By June 13, 1782, the Congress had yet to approve a design, and turned to its Secretary Charles Thomson (1729 – 1824), and provided all material submitted by the first three committees. Thomson took elements from all three previous committees, coming up with a new design which provided the basis for the final seal. Thomson used the bald eagle on a shield with thirteen stripes, and the eagle’s claws held an olive branch and a bundle of thirteen arrows. For the crest, he used a constellation of thirteen stars shaped in a six-pointed Star of David, designed by Francis Hopkinson, a signer of the Declaration of Independence who designed the American flag. The motto was E Pluribus Unum was also composed of thirteen letters. Franklin owned a 1702 emblem book, which included an eagle with olive branch and arrows near its talons, which may have been a source for Thomson.[83]

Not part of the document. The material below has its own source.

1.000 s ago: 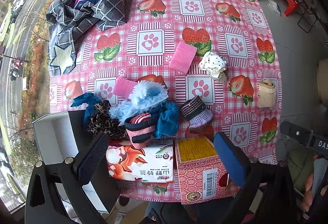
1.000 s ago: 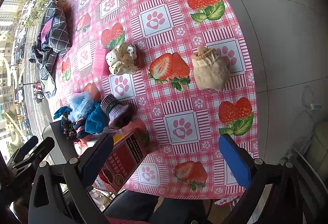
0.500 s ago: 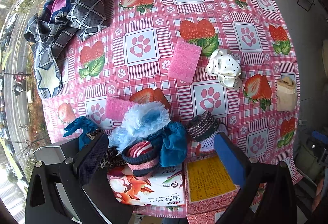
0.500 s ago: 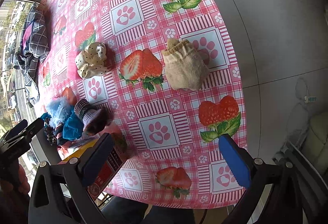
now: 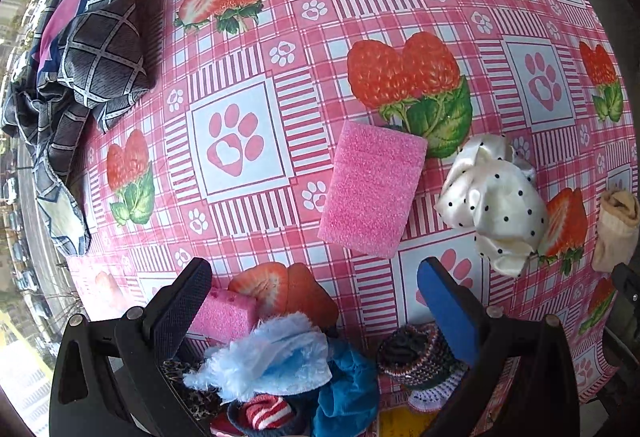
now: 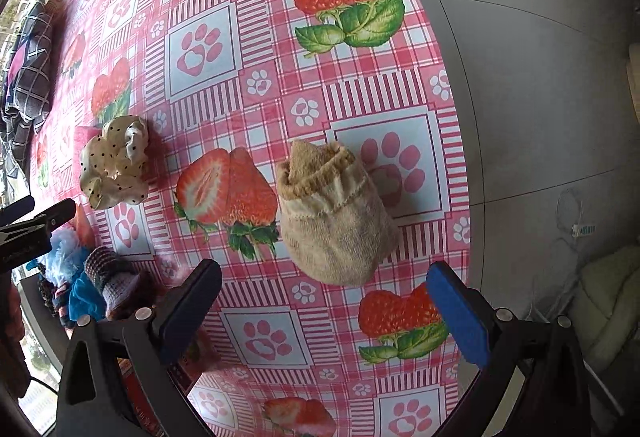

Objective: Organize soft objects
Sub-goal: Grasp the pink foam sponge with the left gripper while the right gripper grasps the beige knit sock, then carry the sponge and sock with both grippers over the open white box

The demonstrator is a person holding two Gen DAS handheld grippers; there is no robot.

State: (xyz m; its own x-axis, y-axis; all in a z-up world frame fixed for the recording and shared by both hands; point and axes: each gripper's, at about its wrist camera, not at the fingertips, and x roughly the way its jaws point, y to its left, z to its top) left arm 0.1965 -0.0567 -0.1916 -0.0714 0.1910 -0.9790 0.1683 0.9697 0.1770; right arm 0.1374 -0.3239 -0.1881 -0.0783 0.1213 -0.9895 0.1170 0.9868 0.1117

For the reverse, Thomson essentially kept the design of William Barton (1754 – 1817), a heraldry expert from Pennsylvania who contributed to the third committee, of a pyramid of thirteen steps, with the radiant Eye of Providence overhead, but re-added the triangle around the Eye of Providence and changed the mottos to Novus Ordo Seclorum, Latin for “a new order of the ages,” and Annuit Cœptis, also composed of thirteen letters, which signifies that Providence has “approved of (our) undertakings.”
Society of the Cincinnati
The new Constitution, which took effect in March and April 1789, gave the newly organized Congress of the United States authority to establish a federal district up to ten miles square in size. President Washington chose a marshy swamp as the site and in 1791 he selected Pierre Charles l’Enfant (1754 – 1825), an engineer in the continental army and a Templar Freemason, to design the new city. The site was later called the “District of Columbia.” Columbia, the female personification of the United States, which originated from the name of Italian explorer Christopher Columbus, paralleling Britannia, Gallia, and others, and was also a historical name applied to the Americas and to the New World. l’Enfant, who was also a Freemason, was also a close friend of Alexander Hamilton.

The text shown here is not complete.